### What this task involves
Retype every entry in its entirety, without alteration.

Extracted data entries:
———

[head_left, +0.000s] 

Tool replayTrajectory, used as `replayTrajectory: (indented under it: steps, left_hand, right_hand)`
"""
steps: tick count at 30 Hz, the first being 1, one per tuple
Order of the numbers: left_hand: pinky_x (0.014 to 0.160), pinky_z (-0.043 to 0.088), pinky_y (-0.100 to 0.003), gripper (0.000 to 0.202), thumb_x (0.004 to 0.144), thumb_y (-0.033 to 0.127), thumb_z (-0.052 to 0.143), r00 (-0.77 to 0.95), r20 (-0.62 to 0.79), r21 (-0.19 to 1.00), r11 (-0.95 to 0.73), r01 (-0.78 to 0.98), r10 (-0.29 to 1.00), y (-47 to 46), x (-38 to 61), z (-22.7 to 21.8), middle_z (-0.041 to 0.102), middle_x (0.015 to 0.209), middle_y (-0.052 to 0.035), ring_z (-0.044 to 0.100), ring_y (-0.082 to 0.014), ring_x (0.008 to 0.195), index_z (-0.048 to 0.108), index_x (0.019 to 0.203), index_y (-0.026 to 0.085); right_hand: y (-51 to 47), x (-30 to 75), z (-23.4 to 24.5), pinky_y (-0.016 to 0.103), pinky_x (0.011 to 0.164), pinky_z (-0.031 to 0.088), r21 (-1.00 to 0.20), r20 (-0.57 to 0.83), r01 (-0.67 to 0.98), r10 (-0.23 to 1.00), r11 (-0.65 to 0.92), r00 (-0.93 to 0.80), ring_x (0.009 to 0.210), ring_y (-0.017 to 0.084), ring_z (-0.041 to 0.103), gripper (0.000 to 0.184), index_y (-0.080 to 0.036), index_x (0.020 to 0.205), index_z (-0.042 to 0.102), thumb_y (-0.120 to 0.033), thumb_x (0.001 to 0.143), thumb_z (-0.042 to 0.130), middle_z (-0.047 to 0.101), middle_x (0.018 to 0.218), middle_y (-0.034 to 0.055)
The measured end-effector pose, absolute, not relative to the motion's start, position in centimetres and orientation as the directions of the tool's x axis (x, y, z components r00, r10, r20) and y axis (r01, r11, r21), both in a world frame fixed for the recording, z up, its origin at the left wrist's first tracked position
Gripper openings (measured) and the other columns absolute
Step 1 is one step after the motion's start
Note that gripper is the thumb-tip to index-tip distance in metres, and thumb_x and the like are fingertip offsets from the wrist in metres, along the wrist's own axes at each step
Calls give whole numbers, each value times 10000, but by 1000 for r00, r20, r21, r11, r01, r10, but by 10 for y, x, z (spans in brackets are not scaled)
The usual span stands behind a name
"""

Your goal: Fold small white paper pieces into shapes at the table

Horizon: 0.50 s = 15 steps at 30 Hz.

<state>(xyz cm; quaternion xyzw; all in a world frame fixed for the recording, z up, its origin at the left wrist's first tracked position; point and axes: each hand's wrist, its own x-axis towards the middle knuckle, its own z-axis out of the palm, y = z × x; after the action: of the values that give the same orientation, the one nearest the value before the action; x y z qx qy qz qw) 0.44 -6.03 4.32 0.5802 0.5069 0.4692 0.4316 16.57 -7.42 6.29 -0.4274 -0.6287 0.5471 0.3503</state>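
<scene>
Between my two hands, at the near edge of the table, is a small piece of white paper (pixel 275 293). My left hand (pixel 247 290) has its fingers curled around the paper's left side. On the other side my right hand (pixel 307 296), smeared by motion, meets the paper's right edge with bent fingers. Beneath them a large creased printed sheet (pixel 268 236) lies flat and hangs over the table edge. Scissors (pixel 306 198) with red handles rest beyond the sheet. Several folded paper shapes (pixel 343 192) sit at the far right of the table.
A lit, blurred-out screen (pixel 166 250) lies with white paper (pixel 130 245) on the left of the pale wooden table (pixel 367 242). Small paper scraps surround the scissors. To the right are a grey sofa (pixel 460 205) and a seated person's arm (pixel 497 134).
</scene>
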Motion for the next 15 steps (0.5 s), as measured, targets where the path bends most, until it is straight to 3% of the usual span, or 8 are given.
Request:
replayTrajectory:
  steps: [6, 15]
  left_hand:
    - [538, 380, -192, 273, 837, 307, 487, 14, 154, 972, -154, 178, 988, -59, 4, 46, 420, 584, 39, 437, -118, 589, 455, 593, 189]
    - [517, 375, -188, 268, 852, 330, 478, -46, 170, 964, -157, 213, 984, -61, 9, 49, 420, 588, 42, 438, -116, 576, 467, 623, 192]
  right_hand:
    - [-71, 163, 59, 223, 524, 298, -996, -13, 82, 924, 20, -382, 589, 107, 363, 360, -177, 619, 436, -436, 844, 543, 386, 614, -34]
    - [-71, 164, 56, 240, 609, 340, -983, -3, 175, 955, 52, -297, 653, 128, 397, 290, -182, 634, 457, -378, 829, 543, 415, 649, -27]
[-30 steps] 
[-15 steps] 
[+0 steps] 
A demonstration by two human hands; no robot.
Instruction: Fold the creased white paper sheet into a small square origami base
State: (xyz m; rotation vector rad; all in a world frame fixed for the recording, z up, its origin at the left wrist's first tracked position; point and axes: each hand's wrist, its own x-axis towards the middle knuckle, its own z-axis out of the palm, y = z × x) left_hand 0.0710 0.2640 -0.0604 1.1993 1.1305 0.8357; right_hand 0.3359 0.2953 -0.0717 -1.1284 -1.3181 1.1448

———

### Exercise solution
[head_left, +0.000s] 

Tool replayTrajectory, used as `replayTrajectory: (indented under it: steps, left_hand, right_hand)`
"""
steps: tick count at 30 Hz, the first being 1, one per tuple
Order of the numbers: left_hand: pinky_x (0.014 to 0.160), pinky_z (-0.043 to 0.088), pinky_y (-0.100 to 0.003), gripper (0.000 to 0.202), thumb_x (0.004 to 0.144), thumb_y (-0.033 to 0.127), thumb_z (-0.052 to 0.143), r00 (-0.77 to 0.95), r20 (-0.62 to 0.79), r21 (-0.19 to 1.00), r11 (-0.95 to 0.73), r01 (-0.78 to 0.98), r10 (-0.29 to 1.00), y (-47 to 46), x (-38 to 61), z (-22.7 to 21.8), middle_z (-0.041 to 0.102), middle_x (0.015 to 0.209), middle_y (-0.052 to 0.035), ring_z (-0.044 to 0.100), ring_y (-0.082 to 0.014), ring_x (0.008 to 0.195), index_z (-0.048 to 0.108), index_x (0.019 to 0.203), index_y (-0.026 to 0.085); right_hand: y (-51 to 47), x (-30 to 75), z (-23.4 to 24.5), pinky_y (-0.016 to 0.103), pinky_x (0.011 to 0.164), pinky_z (-0.031 to 0.088), r21 (-1.00 to 0.20), r20 (-0.57 to 0.83), r01 (-0.67 to 0.98), r10 (-0.23 to 1.00), r11 (-0.65 to 0.92), r00 (-0.93 to 0.80), ring_x (0.009 to 0.210), ring_y (-0.017 to 0.084), ring_z (-0.041 to 0.103), gripper (0.000 to 0.184), index_y (-0.080 to 0.036), index_x (0.020 to 0.205), index_z (-0.042 to 0.102), thumb_y (-0.120 to 0.033), thumb_x (0.001 to 0.143), thumb_z (-0.042 to 0.130), middle_z (-0.047 to 0.101), middle_x (0.018 to 0.218), middle_y (-0.034 to 0.055)
The measured end-effector pose, absolute, not relative to the motion's start, position in centimetres and orientation as the directions of the tool's x axis (x, y, z components r00, r10, r20) and y axis (r01, r11, r21), both in a world frame fixed for the recording, z up, its origin at the left wrist's first tracked position
Gripper openings (measured) and the other columns absolute
Step 1 is one step after the motion's start
Note that gripper is the thumb-tip to index-tip distance in metres, and thumb_x and the like are fingertip offsets from the wrist in metres, along the wrist's own axes at each step
Calls give whole numbers, each value times 10000, but by 1000 for r00, r20, r21, r11, r01, r10, but by 10 for y, x, z (spans in brackets are not scaled)
The usual span stands behind a name
"""

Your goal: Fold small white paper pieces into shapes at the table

Horizon: 0.50 s = 15 steps at 30 Hz.

<state>(xyz cm; quaternion xyzw; all in a world frame fixed for the recording, z up, its origin at the left wrist's first tracked position; point and axes: each hand's wrist, its own x-axis towards the middle knuckle, its own z-axis out of the palm, y = z × x; after the action: of the values that give the same orientation, the one nearest the value before the action; x y z qx qy qz qw) 0.44 -6.03 4.32 0.5802 0.5069 0.4692 0.4316 16.57 -7.42 6.29 -0.4274 -0.6287 0.5471 0.3503</state>
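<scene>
Between my two hands, at the near edge of the table, is a small piece of white paper (pixel 275 293). My left hand (pixel 247 290) has its fingers curled around the paper's left side. On the other side my right hand (pixel 307 296), smeared by motion, meets the paper's right edge with bent fingers. Beneath them a large creased printed sheet (pixel 268 236) lies flat and hangs over the table edge. Scissors (pixel 306 198) with red handles rest beyond the sheet. Several folded paper shapes (pixel 343 192) sit at the far right of the table.
A lit, blurred-out screen (pixel 166 250) lies with white paper (pixel 130 245) on the left of the pale wooden table (pixel 367 242). Small paper scraps surround the scissors. To the right are a grey sofa (pixel 460 205) and a seated person's arm (pixel 497 134).
</scene>
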Motion for the next 15 steps (0.5 s), as measured, targets where the path bends most, until it is straight to 3% of the usual span, or 8 are given.
Request:
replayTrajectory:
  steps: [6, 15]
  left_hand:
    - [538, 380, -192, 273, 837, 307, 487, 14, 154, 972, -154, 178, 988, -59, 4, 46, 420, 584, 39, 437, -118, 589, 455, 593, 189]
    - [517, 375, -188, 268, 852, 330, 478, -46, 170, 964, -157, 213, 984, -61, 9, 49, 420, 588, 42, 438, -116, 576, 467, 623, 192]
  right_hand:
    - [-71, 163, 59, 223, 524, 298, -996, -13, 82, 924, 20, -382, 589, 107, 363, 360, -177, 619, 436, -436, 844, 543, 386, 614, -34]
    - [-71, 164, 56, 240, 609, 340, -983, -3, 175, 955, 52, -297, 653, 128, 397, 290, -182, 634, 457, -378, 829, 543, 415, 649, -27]
[-30 steps] 
[-15 steps] 
[+0 steps] 
A demonstration by two human hands; no robot.
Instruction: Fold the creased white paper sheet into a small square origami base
State: (xyz m; rotation vector rad; all in a world frame fixed for the recording, z up, its origin at the left wrist's first tracked position; point and axes: each hand's wrist, its own x-axis towards the middle knuckle, its own z-axis out of the palm, y = z × x) left_hand 0.0710 0.2640 -0.0604 1.1993 1.1305 0.8357; right_hand 0.3359 0.2953 -0.0717 -1.1284 -1.3181 1.1448

Nothing else is needed to complete the exercise.